■ **What you should do**
Below, some lines carry pictures; leave those pictures out and retype exactly the lines from the one with "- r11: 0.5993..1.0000" through the one with "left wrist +".

■ **Extracted entries**
Content starts

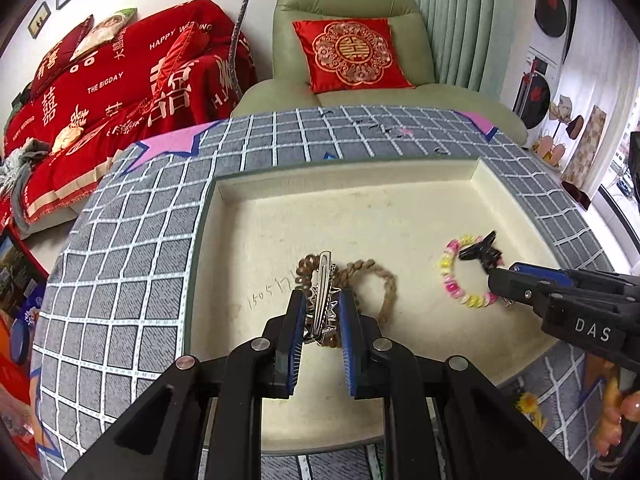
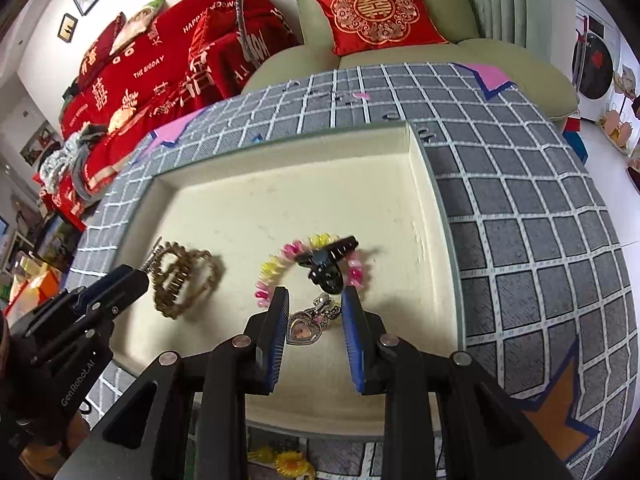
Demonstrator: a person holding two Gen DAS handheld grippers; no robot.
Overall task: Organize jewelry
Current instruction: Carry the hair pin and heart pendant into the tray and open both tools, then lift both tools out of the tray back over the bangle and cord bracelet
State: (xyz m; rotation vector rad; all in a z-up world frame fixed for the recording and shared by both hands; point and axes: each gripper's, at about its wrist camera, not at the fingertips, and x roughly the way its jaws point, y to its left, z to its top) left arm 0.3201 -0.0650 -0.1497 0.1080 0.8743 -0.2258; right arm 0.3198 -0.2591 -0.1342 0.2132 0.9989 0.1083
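Observation:
A cream tray [image 1: 344,176] [image 2: 280,150] lies on the checked table. My left gripper [image 1: 322,296] [image 2: 134,274] is shut on a silver hair clip [image 1: 324,276] [image 2: 155,257], just above a brown bead bracelet [image 1: 380,280] [image 2: 188,284] on the tray floor. My right gripper [image 2: 315,290] [image 1: 494,278] is shut on a silver heart pendant [image 2: 304,330] low over the tray's near right part. Just beyond it a pink and yellow bead bracelet [image 1: 450,276] [image 2: 272,264] lies flat, with a black claw clip [image 1: 482,254] [image 2: 326,266] resting across it.
A grey cloth with a white grid [image 1: 120,264] [image 2: 520,208] covers the table around the tray. Behind it stand a green armchair with a red cushion [image 1: 350,54] and a red-covered sofa [image 1: 112,92]. A hand [image 1: 616,420] holds the right gripper's handle. Yellow flowers [image 2: 288,460] lie by the tray's near edge.

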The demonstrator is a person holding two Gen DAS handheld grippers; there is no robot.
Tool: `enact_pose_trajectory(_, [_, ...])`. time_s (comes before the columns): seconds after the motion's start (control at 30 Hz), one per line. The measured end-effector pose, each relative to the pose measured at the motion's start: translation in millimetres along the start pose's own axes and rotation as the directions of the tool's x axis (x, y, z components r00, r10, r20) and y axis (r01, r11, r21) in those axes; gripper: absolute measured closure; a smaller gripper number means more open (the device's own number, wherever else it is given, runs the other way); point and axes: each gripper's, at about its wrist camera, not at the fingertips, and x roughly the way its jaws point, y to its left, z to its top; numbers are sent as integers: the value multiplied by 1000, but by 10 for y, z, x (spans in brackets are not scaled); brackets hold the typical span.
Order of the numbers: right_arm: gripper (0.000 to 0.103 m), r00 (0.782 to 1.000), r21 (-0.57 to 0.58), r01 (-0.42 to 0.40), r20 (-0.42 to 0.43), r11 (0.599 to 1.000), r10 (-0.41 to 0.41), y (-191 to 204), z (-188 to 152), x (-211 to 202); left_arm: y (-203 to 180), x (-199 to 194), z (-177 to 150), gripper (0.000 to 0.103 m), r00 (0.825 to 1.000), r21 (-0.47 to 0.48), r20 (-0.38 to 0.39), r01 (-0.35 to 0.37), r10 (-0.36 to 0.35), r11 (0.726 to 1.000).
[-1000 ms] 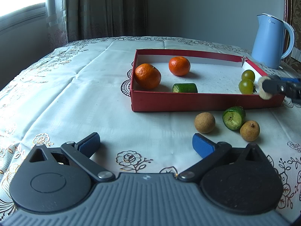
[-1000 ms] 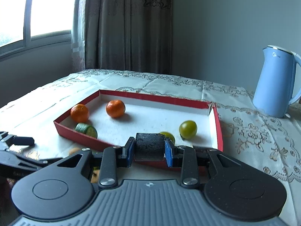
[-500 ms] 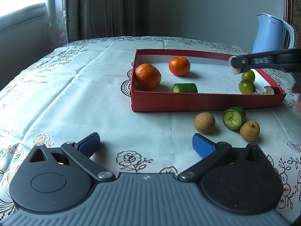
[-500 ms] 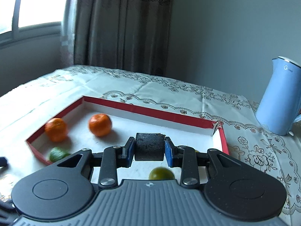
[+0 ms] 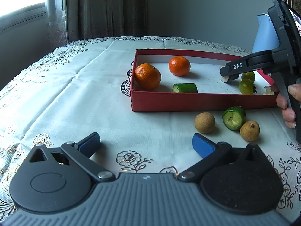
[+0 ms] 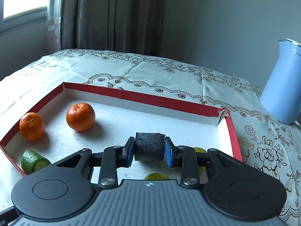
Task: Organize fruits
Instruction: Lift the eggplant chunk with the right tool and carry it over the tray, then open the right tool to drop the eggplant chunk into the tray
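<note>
Two handheld grippers work over a table covered with a pale embroidered tablecloth [image 5: 75, 98]. A shallow red box [image 5: 188, 101] with a white floor sits toward the far right part of the table. The right gripper [image 6: 150, 146] hangs above the right half of the box, its blue pads pressed against both sides of a short dark, nearly black cylindrical piece [image 6: 149, 146], which it holds clear of the box floor. Seen from the left camera, that same piece [image 5: 228, 78] shows a pale cut end, and the person's fingers [image 5: 286, 105] wrap the gripper's handle at the right edge of the view. Inside the box, two oranges [image 5: 148, 75] [image 5: 179, 65] lie near its left end, well apart from the held piece, and a cucumber piece [image 5: 185, 88] lies on its side against the near wall. Two green tomatoes [image 5: 246, 86] [image 5: 248, 76] sit close together near the right end of the box, just below and beside the right gripper's tips. A small pale-edged scrap [image 5: 269, 90] lies in the near right corner; what it is cannot be told. Outside the box, just in front of its near wall, rest two tan longans [image 5: 204, 122] [image 5: 249, 131] with a second cucumber piece [image 5: 233, 118] between them, its cut face toward the viewer and touching the right-hand longan. The left gripper [image 5: 145, 144] waits low over the near edge of the table, its blue pads spread wide with nothing between them. A light blue kettle [image 6: 282, 86] stands near the far right corner of the table, beyond the box.
</note>
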Motion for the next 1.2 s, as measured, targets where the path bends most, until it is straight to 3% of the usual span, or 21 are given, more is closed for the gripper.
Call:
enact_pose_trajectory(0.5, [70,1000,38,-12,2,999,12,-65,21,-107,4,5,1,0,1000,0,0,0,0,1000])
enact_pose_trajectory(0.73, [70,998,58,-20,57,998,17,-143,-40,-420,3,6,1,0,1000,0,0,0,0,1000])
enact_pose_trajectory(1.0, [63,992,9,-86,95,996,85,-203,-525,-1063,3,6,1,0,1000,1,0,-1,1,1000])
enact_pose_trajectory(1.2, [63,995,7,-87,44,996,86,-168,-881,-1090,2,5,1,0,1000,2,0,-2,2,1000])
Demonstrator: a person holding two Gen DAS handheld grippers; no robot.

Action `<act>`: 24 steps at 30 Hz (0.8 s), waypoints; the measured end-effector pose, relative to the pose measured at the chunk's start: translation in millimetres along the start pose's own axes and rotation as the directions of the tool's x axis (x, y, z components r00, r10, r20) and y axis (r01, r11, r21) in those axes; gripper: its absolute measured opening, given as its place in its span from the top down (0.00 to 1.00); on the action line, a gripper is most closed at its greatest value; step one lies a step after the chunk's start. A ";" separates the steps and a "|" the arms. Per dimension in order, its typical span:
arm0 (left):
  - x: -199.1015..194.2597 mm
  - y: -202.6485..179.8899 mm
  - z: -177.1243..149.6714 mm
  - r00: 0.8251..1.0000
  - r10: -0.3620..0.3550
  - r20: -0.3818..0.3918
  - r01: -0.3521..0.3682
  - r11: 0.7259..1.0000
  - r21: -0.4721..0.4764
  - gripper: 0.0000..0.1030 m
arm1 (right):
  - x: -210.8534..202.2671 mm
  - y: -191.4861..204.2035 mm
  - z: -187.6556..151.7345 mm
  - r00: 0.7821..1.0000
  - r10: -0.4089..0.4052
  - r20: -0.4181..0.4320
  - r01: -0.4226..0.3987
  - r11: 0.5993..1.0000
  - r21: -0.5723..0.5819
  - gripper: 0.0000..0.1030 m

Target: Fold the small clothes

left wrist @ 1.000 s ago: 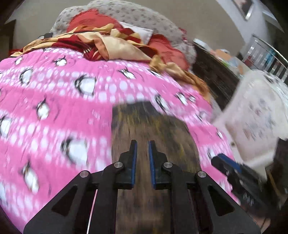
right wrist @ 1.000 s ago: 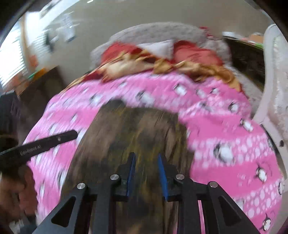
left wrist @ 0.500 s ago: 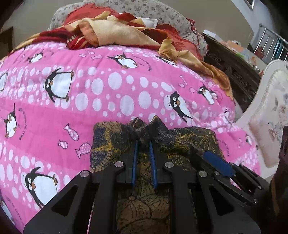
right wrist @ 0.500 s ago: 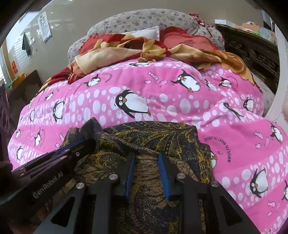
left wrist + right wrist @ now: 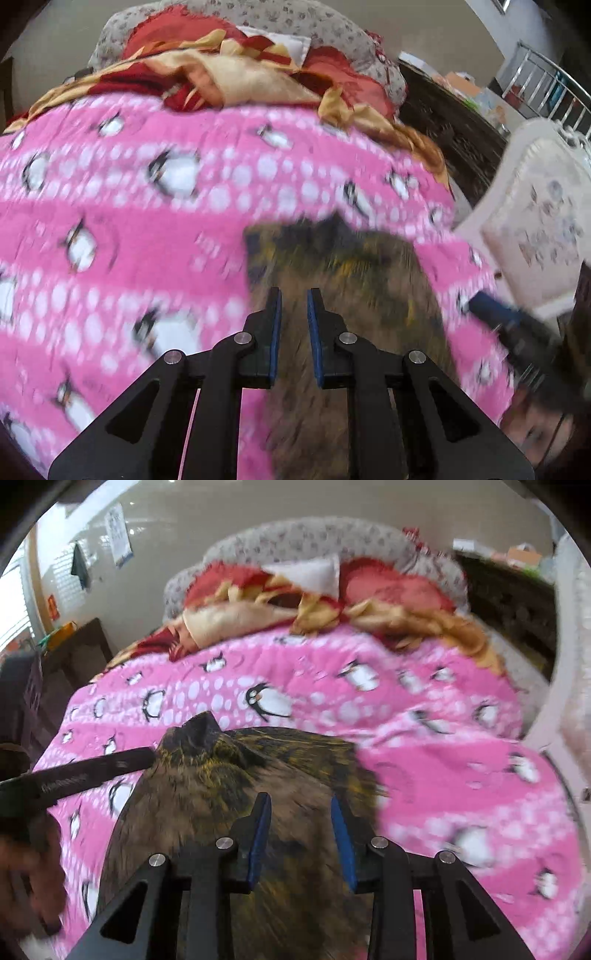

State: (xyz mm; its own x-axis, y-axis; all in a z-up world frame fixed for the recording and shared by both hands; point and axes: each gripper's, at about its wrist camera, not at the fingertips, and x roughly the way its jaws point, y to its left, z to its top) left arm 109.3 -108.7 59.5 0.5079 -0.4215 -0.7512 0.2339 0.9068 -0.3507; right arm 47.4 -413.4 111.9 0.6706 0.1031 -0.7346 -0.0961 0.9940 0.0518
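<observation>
A dark brown garment with a yellow pattern [image 5: 351, 280] lies on the pink penguin blanket [image 5: 129, 229], and a small peak stands up at its far edge. My left gripper [image 5: 292, 291] hovers over the garment's near part. Its jaws stand a narrow gap apart, and only the cloth lying below shows through the gap. In the right wrist view the same garment [image 5: 229, 786] spreads under my right gripper [image 5: 299, 797]. Its jaws are opening, and the pads press on nothing. One of the left gripper's fingers [image 5: 110, 764] reaches in beside the peak. Both views are blurred.
Crumpled red and yellow bedding [image 5: 240, 77] and a grey flowered pillow [image 5: 295, 542] lie across the far end of the bed. A white padded chair [image 5: 535, 221] and dark wood furniture [image 5: 450, 125] stand to the right. A person's hand [image 5: 22, 867] holds the left gripper.
Both grippers have drawn back from the garment's far edge, which stays on the blanket with its peak standing. The right jaws have spread wider. The views have gone blurry.
</observation>
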 end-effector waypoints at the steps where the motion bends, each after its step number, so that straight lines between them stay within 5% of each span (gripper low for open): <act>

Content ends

■ **Exercise result**
  - r11: 0.5993..1.0000
  - r21: -0.5723..0.5819
  - gripper: 0.0000..0.1030 m

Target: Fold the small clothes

left wrist @ 1.000 s ago: 
right wrist @ 1.000 s ago: 
left wrist @ 0.500 s ago: 
right wrist @ 0.500 s ago: 
left wrist + right wrist @ now: 

No additional response is required.